Les révisions pour le bac de français peuvent-elles se faire un peu plus collectives et ludiques ? Peut-on même transformer en terrain de jeu les fastidieux programmes du français 1ère ? Exemple en est donné au lycée Vauban à Brest par Rachel Pouliquen : elle a amené ses élèves à concevoir et réaliser un jeu de cartes autour d’un roman au programme de l’abbé Prévost : Manon Lescaut. Le travail d’appropriation favorise une vivante « rencontre entre des élèves devenus spécialistes de l’œuvre intra ou inter-classe ». Et la lecture de chaque élève s’en trouve « valorisée, sollicitée et nourrie dans l’échange que permettent les cartes à jouer. » Eclairages …
Comment le projet est-il né ?
La matière romanesque de Manon Lescaut avec ses zones de doute, d’ombre, d’ellipse, de non-dit, de mauvaise foi narrative a suscité chez les élèves un premier temps de lecture marqué par une forme de frustration parce que l’on est pas sûr, parce que l’on se demande, parce qu’on ne voudrait pas … lequel a mené à la discussion entre pairs dès les premières heures d’étude. C’est donc un partage aux allures de confrontation qui est à l’origine de ce projet collaboratif. L’articulation ayant été faite autour du désir de rendre compte de la dimension tout ensemble immédiate et retorse de la séduction romanesque à l’œuvre dans le récit, le choix d’une appropriation via la création d’un jeu s’est tôt imposé pour « questionner l’ alliance entre le hasard et le contrôle »
Pourquoi la forme d’un jeu de cartes ?
En référence à Lescaut qui initie Des Grieux au jeu, le format cartes à jouer était une évidence. De plus, la dispense d’un plateau de jeu favorise une plus grande liberté et est moins chronophage tout en rencontrant une pratique très présente chez nos lycéen . Chez les vôtres aussi peut-être. « Manon et les cartes à jouer : cela pourrait même être un épisode retrouvé dans les papiers d’un libraire fictif du XVIIIème siècle !
Comment concrètement avez-vous mené la réalisation ?
Les outils ont été papier, crayon, tablettes, ciseaux, colle, imprimante couleur, plastifieuse (pour la version collector). L’espace de travail a été deux salles de cours attenantes avec tableaux et marqueurs mis à disposition et plus tard le CDI. On ne le redira jamais assez mais les projets réclament de l’espace !
Selon quelle organisation ?
Le projet a été réalisé en demi-groupe classe. Au sein de chaque demi-groupe 4 autres groupes se sont formés.

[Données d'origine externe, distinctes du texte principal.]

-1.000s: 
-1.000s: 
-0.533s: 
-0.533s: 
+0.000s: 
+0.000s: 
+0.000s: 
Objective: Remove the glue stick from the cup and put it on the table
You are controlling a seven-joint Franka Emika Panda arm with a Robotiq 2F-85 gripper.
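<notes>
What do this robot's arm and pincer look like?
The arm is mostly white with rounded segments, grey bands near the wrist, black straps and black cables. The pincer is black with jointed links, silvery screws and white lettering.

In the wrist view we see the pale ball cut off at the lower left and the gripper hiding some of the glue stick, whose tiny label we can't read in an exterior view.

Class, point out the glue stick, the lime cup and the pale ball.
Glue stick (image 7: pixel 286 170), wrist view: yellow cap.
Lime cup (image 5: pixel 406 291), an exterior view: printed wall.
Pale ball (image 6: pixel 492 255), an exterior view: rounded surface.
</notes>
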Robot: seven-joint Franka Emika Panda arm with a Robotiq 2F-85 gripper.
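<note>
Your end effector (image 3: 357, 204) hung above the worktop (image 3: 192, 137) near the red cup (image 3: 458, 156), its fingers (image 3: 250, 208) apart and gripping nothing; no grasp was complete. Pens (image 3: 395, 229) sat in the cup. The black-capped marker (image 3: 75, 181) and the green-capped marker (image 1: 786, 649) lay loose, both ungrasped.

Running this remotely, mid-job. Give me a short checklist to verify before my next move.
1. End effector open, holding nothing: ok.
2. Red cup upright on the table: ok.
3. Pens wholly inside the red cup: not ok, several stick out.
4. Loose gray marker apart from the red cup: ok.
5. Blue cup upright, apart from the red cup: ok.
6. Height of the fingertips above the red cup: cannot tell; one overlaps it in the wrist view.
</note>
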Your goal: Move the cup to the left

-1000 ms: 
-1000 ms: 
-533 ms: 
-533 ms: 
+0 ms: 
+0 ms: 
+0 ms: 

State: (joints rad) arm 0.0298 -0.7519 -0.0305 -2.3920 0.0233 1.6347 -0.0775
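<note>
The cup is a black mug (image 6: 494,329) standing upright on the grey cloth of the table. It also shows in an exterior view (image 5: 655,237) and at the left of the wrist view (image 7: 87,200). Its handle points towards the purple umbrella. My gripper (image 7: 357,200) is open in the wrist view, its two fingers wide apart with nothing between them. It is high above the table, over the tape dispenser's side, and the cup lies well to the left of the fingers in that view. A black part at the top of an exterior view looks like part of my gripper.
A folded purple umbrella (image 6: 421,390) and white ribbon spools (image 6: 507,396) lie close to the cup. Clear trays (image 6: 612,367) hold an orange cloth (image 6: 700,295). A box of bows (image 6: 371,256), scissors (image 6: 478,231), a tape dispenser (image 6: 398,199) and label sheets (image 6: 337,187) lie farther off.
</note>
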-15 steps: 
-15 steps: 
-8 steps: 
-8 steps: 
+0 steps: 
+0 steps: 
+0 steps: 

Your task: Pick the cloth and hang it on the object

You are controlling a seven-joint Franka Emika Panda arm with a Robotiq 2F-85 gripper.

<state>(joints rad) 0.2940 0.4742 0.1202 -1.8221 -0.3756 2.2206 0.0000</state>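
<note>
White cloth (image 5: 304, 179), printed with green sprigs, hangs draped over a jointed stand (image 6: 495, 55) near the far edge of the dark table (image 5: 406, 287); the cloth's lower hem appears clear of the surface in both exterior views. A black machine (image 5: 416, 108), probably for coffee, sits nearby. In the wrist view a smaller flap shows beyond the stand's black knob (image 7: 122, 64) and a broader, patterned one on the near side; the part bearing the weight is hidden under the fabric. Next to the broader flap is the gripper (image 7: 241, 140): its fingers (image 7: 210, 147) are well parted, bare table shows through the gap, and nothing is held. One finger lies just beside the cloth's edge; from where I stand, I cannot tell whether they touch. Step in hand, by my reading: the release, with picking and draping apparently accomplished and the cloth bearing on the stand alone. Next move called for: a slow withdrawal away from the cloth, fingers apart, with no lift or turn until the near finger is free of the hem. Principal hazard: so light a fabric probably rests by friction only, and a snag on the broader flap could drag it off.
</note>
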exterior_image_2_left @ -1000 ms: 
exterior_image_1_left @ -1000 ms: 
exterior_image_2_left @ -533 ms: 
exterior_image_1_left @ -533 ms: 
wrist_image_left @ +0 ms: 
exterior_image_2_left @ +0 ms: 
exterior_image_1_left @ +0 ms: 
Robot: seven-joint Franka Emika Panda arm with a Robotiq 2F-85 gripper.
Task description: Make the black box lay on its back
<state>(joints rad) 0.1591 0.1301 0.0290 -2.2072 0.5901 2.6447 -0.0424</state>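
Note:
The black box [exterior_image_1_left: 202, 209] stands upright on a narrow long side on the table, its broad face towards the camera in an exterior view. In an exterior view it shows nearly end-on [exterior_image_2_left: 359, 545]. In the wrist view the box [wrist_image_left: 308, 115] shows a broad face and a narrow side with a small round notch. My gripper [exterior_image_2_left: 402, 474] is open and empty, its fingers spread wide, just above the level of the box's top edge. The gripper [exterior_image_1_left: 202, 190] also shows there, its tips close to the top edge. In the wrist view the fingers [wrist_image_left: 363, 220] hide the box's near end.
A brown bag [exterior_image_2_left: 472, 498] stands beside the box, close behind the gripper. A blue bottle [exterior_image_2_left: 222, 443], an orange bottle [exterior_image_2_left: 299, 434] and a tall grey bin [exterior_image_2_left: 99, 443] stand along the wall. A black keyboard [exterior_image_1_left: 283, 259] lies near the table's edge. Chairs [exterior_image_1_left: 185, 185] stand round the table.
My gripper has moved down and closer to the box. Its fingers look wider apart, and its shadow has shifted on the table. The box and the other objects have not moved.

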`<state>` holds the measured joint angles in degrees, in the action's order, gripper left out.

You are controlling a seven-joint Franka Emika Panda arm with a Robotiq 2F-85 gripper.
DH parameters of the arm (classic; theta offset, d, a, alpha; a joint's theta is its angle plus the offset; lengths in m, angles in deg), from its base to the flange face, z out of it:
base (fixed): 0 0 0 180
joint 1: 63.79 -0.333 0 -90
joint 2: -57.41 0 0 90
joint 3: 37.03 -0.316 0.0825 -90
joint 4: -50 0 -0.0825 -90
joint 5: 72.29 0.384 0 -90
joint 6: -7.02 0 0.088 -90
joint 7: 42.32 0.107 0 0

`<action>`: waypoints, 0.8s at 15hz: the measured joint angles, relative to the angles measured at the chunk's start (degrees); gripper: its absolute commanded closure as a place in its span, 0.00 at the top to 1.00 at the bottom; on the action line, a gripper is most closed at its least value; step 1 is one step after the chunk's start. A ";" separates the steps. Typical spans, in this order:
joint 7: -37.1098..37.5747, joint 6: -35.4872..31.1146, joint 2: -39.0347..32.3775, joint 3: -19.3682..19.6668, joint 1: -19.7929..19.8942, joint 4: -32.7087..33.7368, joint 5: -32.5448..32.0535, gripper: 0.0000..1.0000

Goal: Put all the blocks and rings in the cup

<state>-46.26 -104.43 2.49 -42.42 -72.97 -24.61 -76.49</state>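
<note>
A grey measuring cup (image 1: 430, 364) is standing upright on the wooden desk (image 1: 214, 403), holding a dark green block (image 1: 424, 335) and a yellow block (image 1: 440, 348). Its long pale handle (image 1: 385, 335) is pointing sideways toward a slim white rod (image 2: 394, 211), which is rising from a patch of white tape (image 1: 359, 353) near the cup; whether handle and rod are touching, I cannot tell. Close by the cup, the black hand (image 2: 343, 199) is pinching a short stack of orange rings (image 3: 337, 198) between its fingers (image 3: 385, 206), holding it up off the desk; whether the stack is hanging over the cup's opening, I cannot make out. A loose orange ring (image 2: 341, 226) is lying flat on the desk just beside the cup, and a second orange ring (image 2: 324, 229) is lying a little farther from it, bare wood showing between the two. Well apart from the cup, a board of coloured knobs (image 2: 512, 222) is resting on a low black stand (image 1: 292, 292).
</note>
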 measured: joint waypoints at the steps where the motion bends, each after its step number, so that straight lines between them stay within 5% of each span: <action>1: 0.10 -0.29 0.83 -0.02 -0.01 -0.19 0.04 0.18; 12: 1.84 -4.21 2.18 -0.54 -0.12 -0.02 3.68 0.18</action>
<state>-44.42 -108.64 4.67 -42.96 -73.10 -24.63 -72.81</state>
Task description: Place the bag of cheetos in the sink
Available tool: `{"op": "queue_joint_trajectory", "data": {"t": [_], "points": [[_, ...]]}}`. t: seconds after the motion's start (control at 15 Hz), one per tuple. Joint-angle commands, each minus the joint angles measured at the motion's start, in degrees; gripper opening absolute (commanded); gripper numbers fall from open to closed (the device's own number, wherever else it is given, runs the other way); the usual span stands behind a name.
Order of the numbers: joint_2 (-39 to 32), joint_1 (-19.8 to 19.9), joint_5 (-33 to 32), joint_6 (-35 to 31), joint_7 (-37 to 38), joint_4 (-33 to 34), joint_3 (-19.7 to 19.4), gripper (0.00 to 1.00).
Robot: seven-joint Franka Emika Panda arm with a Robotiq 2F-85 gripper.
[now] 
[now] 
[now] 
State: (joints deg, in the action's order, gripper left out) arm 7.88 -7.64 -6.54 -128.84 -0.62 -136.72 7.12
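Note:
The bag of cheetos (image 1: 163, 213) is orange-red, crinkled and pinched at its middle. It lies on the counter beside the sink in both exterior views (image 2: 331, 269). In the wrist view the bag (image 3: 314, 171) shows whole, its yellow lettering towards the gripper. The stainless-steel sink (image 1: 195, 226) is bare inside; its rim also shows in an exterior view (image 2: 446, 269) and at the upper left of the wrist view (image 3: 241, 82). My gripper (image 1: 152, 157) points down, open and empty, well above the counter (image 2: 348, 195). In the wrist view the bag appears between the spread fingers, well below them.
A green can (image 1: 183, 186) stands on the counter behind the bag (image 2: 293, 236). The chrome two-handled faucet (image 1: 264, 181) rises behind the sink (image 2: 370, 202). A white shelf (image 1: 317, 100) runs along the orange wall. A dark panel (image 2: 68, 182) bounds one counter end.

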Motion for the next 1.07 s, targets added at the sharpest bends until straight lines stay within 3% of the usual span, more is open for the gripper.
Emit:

Un groupe « Connaissances sur l’œuvre » pour élaborer des questions fermées. Exemples : « Après le deuxième emprisonnement, quel sort est réservé à Des Grieux ? », « Où Des Grieux rencontre-t-il Manon ? », « Où les amants fuient-ils lors de leur seconde fuite ? »…
Un groupe « Argumentation » pour poser des questions plus ouvertes. Par exemple : « Pourquoi Manon reste-t-elle avec le chevalier ? », « Dans ce livre, que recherche perpétuellement Manon Lescaut ? » … De nombreux exemples reflètent bien, il me semble le trouble qui était celui des élèves face à cette lecture et qui est à l’origine du projet.
Un groupe « Imagination ». On peut y convoquer un spectre de compétences assez vaste : Abécédaire, nuage de mots, reformulation d’un passage du point de vue de Manon, « Les experts contre les faussaires » (parmi ces textes, lequel est celui de l’abbé Prévost ?)…
Un groupe « Réalisation des cartes ». Avec des choix à faire : quelle apparence pour les cartes ? quelle règle pour le jeu ? quels gages/malus/bonus ? …
Quel bilan tirez-vous de cette expérience ?
L’enjeu est de déployer une rencontre entre des élèves devenus spécialistes de l’œuvre intra ou inter-classe. La lecture de chaque élève est valorisée, sollicitée et nourrie dans l’échange que permettent les cartes à jouer. Cela montre qu’une œuvre comme Manon Lescaut peut toucher des élèves qui demeurent trop souvent à la marge du plaisir qu’offre le romanesque.